2月1日のキャンプインを直前に控え、プロ野球界では自主トレのニュースが多く聞かれる時期となった。セ・リーグでは球団創設以来初の3連覇に挑む広島がペナント争いの中心になることは間違いない。オフには大きな補強はなかったものの、田中広輔、菊池涼介、丸佳浩の『タナ・キク・マル』のセンターラインは強力であり、鈴木誠也、西川龍馬に加えて高校卒2年目の坂倉将吾と高橋昂也など楽しみな若手が育っていることも大きなプラス材料だ。今回はそんな広島の3連覇を阻む最右翼となるチームはどこか、現有戦力から探ってみたいと思う。
あらためて昨年のセ・リーグの成績を見てみると、優勝した広島と2位阪神とのゲーム差は10と広島が頭一つ抜けた結果となっている。また、4位巨人と5位中日は12ゲーム差、さらにその中日と最下位ヤクルトが15.5ゲーム差となっており、下位2チームはAクラス争いにも加われていなかった。
その中日とヤクルトだが、結論から言うと今季も優勝は難しいのが現状だ。中日はオフに長年の課題である正捕手不在を解消するべくFAで大野奨太を獲得したが、昨年の盗塁阻止率は1割を切っており、打撃面も通算打率は.216と大きな期待はかけづらい。若手の投手陣は育ってきているものの、全体的な選手層が薄く、チーム再建にはまだまだ時間がかかるだろう。ヤクルトは4年ぶりに小川淳司監督が復帰し、ヘッドコーチに宮本慎也を招聘して巻き返しを図るが、ソフトバンクから山田大樹を無償トレードで獲得したくらいで、大きな上積みはない。川端慎吾、畠山和洋が復帰すれば打線は強力になるが、投手陣は故障で復帰時期が見えない選手が多く、開幕ローテーションは白紙に近い状態である。
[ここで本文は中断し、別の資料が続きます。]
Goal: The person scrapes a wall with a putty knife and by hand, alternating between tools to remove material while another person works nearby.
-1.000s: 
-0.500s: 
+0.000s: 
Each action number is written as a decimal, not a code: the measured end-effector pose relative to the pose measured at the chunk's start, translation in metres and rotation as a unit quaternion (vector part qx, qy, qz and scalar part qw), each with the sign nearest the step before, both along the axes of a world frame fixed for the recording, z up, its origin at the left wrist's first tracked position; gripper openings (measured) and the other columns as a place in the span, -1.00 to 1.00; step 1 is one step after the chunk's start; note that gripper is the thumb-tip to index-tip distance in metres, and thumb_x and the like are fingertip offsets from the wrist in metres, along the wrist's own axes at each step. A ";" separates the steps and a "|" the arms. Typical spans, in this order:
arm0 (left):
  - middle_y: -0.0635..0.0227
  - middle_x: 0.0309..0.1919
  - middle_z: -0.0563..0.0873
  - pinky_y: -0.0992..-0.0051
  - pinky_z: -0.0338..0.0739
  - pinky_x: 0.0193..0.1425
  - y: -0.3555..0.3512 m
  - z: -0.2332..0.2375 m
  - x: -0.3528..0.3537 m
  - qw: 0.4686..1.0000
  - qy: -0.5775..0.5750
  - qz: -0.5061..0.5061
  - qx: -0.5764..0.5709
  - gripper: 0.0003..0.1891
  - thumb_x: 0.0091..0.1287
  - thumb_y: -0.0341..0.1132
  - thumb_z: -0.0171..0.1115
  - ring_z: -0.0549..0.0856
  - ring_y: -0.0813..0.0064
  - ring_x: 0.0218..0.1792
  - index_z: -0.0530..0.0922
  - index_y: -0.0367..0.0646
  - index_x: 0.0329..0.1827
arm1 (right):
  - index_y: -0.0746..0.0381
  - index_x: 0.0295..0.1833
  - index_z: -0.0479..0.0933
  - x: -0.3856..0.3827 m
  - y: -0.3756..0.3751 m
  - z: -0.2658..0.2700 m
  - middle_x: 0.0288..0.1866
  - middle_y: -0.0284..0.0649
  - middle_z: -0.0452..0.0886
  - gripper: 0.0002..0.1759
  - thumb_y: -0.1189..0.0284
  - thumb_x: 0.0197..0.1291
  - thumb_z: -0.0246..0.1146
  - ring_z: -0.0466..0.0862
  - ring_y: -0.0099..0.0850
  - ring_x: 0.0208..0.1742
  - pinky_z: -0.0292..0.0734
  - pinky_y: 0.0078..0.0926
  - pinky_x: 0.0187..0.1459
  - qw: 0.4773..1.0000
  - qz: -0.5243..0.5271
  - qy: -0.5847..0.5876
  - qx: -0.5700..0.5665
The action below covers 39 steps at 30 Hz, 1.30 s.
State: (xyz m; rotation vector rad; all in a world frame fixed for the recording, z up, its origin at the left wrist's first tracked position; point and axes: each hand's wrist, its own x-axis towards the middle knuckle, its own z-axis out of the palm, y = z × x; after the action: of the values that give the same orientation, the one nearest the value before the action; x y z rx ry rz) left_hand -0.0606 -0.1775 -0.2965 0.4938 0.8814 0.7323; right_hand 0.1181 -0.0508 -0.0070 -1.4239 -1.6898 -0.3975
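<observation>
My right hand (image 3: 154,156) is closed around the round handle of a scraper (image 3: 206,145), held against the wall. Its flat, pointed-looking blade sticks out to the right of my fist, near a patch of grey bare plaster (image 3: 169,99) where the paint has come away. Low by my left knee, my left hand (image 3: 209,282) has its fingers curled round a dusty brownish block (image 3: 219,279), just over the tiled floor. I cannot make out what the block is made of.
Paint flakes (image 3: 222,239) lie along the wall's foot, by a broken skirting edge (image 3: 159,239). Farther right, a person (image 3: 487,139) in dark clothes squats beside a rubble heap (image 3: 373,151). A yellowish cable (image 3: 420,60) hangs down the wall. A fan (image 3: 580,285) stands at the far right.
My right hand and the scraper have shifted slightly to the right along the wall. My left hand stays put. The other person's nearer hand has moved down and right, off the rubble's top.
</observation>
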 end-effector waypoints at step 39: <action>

そうなるとやはりAクラスを争った阪神、DeNA、巨人の3球団が広島の対抗馬になりそうだが、この中で最も苦しいのは巨人となりそうだ。何より痛いのがマイコラスの退団である。FAで野上亮磨を獲得したが、マイコラスほどの安定感はなく、若手の先発候補で伸びしろがあるのは田口麗斗、畠世周くらいしか見当たらない。リリーフ陣もピークを過ぎた選手が多く、エースの菅野智之の負担は昨年以上に大きくなるだろう。野手も昨年本塁打王のゲレーロを獲得したが、穴が大きいタイプなだけに2年目のジンクスが心配だ。